» **PROBLEM STATEMENT**: Only one stretch of the records below should be repeated. It starts with the line containing "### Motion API" and goes on through the line containing "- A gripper", exactly as written.

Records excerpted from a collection
++++
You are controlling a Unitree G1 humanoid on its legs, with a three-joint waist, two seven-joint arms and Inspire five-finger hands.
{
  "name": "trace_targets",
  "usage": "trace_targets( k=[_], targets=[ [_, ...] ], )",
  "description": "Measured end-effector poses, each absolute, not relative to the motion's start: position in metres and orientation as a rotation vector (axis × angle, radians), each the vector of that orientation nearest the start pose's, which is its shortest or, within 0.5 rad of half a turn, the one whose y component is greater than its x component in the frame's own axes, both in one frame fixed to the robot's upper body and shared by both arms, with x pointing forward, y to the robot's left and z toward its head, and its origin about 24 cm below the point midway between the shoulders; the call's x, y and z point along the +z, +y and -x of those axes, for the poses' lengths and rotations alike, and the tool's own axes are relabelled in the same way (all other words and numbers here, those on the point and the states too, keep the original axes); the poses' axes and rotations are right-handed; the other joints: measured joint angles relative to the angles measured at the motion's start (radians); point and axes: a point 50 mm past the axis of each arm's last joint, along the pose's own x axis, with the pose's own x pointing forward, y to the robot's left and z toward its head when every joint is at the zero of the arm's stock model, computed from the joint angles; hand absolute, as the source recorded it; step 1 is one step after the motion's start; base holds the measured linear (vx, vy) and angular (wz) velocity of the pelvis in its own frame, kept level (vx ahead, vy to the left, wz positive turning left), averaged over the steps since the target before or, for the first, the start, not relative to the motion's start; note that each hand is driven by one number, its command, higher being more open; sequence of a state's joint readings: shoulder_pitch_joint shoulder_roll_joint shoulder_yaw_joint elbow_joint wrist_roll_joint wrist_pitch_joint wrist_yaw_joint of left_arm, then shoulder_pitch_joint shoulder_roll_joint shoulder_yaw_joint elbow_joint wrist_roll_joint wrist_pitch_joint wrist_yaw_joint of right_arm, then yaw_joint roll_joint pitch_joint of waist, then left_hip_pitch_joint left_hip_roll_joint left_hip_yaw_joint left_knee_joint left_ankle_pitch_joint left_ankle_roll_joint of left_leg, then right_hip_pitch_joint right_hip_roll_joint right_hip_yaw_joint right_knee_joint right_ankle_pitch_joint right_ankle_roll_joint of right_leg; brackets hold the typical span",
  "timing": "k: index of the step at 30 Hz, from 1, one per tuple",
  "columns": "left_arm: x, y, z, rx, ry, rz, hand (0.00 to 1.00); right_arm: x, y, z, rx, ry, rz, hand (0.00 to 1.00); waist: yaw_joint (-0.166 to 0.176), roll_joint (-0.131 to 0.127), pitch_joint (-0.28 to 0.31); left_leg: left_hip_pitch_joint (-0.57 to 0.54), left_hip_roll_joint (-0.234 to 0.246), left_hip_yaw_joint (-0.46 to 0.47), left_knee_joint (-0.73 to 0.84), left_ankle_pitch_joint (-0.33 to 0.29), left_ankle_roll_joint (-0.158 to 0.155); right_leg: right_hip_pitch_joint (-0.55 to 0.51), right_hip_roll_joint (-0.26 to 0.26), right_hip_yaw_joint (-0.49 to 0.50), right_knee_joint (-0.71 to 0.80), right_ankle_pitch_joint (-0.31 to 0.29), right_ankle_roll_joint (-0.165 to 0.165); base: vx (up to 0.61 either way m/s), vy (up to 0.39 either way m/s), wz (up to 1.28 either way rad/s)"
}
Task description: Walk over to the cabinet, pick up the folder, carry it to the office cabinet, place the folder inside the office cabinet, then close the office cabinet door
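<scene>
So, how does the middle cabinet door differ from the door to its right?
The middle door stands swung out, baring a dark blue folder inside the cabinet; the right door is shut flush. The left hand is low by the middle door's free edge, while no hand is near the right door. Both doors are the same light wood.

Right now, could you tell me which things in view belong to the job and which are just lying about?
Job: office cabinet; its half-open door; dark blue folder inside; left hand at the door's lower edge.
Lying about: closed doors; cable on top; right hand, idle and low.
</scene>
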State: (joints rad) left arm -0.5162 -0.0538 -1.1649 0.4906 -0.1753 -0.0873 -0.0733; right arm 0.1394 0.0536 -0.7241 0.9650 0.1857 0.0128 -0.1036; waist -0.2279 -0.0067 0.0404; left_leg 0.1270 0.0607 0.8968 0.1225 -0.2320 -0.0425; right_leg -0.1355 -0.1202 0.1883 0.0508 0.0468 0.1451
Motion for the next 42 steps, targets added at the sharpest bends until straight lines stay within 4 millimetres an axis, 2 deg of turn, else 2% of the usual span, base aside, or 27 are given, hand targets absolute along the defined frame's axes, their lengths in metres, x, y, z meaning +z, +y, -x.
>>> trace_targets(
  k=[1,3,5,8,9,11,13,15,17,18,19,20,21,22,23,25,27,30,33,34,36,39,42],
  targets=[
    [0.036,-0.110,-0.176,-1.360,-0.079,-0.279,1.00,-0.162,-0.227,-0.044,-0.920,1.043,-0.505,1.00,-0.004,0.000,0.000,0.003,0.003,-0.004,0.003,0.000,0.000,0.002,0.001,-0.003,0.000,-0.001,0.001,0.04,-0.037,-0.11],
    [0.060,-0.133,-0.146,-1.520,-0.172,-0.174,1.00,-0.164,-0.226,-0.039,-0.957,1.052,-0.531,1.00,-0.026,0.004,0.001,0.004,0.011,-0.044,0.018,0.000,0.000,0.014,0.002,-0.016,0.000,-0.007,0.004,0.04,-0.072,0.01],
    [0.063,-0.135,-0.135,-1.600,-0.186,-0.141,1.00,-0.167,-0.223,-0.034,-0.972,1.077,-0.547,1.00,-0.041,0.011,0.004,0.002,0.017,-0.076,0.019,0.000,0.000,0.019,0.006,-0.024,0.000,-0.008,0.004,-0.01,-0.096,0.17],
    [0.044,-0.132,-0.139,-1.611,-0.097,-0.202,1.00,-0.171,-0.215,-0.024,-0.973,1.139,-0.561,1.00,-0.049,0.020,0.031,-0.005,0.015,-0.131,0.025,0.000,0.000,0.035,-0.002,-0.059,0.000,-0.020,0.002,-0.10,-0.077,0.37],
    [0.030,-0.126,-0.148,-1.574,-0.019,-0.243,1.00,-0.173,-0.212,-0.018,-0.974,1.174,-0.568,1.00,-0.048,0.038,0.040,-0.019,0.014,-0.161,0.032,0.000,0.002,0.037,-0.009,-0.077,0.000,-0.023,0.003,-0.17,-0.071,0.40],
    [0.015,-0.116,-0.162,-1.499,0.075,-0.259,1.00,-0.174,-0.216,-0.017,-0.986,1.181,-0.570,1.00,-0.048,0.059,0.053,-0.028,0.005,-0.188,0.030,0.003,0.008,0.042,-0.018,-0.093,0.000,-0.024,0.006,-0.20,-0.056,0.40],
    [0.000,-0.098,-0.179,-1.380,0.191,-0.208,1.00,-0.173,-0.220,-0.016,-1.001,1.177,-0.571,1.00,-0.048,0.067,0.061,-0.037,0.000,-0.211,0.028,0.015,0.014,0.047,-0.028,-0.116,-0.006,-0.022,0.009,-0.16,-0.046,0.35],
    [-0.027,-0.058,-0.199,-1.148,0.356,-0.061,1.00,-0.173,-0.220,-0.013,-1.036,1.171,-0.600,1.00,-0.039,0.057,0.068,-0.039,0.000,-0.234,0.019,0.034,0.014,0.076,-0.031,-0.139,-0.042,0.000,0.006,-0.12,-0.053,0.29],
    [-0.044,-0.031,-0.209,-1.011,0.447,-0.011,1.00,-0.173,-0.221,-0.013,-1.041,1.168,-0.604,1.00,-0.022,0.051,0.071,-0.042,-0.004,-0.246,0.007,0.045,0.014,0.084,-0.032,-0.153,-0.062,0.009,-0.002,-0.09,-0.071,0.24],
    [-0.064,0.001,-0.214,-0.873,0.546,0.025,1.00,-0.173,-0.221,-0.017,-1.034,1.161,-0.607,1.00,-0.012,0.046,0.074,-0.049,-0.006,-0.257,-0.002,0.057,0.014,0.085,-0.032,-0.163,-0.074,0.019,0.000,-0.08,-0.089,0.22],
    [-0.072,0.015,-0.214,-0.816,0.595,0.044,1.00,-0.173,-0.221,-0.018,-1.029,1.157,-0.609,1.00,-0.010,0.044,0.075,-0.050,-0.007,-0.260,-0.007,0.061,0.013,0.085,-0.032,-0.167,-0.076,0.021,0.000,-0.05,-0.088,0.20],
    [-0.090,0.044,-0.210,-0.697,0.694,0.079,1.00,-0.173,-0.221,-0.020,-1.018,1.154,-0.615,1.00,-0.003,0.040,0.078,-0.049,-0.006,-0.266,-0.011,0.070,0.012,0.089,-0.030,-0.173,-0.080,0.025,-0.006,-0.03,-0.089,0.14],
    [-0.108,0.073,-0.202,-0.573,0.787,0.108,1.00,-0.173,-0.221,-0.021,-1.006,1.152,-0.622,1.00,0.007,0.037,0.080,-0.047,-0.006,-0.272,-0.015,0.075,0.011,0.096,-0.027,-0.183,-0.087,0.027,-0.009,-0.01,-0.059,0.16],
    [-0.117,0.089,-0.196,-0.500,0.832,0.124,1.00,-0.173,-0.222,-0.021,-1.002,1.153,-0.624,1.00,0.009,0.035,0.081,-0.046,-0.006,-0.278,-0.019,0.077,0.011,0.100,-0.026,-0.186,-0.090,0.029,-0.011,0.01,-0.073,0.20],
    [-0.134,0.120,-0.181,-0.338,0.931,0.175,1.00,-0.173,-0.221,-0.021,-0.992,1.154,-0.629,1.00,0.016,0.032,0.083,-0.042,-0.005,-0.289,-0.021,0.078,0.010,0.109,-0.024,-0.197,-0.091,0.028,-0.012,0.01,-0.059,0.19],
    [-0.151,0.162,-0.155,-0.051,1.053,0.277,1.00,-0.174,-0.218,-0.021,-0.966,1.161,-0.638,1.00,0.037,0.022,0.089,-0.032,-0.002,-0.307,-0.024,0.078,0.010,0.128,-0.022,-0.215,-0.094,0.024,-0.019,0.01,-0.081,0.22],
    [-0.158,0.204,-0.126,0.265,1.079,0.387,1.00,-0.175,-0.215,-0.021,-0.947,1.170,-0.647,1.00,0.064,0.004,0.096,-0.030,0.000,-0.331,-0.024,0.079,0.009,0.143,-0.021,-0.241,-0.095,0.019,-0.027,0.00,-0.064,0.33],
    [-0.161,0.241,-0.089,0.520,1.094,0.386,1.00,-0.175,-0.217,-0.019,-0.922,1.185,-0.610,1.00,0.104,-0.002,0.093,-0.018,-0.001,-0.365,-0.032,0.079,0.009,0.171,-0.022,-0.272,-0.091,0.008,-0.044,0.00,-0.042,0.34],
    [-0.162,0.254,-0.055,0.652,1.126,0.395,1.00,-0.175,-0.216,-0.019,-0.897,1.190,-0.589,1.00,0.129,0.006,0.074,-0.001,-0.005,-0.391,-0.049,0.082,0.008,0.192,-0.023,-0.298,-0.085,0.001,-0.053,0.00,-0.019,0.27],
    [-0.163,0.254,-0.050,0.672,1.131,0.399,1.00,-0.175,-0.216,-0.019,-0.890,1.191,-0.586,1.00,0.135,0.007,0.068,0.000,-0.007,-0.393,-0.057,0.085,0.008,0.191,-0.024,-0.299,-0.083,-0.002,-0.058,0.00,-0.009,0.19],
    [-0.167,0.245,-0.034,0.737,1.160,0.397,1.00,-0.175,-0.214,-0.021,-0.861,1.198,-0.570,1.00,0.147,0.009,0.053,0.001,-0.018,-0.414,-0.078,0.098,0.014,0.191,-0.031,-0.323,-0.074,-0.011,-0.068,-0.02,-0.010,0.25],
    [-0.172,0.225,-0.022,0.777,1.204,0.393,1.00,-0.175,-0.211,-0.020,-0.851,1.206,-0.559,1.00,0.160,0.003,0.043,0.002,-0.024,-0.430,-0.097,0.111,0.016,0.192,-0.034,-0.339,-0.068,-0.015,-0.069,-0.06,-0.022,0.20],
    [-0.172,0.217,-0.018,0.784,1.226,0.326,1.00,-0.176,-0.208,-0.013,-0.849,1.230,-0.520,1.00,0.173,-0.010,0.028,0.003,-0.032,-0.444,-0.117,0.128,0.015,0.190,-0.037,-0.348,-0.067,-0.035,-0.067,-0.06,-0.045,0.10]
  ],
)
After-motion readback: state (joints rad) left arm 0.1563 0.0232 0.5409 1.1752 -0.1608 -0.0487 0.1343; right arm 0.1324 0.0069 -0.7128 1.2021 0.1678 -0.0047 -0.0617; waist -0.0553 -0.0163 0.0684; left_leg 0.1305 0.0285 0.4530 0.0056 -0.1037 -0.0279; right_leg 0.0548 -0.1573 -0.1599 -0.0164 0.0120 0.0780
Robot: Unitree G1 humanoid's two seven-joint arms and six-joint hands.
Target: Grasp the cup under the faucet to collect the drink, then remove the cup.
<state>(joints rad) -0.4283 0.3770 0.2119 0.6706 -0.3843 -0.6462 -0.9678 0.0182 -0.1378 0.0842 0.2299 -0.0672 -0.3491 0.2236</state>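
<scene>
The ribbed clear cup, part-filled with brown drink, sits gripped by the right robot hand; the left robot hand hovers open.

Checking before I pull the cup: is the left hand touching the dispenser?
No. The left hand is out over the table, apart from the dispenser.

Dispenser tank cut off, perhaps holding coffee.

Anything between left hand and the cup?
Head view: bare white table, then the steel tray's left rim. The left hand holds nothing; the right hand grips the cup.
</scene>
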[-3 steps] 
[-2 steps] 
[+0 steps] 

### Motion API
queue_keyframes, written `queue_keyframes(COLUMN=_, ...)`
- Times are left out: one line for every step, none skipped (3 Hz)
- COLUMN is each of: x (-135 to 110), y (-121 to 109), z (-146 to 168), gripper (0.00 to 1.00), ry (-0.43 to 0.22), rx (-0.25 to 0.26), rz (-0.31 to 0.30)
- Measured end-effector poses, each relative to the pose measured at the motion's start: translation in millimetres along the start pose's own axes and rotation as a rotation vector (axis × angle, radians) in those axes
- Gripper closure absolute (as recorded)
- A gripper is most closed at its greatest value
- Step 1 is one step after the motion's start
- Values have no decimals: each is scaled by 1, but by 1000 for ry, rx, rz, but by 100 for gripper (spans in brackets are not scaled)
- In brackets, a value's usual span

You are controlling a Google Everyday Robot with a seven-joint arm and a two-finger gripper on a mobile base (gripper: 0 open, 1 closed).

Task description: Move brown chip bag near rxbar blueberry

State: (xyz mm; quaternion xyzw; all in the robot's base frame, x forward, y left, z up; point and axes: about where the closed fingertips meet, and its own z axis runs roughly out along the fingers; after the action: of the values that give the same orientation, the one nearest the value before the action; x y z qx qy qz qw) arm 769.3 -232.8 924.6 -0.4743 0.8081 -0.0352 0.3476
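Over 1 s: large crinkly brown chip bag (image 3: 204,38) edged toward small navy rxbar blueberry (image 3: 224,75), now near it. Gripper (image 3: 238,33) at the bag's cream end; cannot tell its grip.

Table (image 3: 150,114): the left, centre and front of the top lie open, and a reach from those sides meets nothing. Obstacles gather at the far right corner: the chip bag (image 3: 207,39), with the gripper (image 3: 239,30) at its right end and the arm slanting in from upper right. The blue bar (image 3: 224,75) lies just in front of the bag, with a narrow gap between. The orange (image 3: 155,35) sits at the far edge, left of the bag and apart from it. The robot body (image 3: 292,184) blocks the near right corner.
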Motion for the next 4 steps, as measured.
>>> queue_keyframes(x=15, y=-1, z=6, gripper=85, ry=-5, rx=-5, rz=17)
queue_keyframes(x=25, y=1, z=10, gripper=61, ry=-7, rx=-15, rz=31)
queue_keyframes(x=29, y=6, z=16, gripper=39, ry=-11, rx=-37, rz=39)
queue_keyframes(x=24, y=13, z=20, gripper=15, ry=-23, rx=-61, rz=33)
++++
» **REPLY TO THE TASK**:
### Motion API
queue_keyframes, written `queue_keyframes(COLUMN=_, ...)`
- Times are left out: one line for every step, none skipped (3 Hz)
- COLUMN is each of: x (-135 to 110), y (-121 to 109), z (-146 to 168), gripper (0.00 to 1.00), ry (-0.43 to 0.22), rx (-0.25 to 0.26), rz (-0.31 to 0.30)
- Measured end-effector poses, each relative to the pose measured at the motion's start: translation in millimetres along the start pose's own axes and rotation as a rotation vector (axis × angle, radians) in those axes
- Gripper closure absolute (as recorded)
- A gripper is most closed at its greatest value

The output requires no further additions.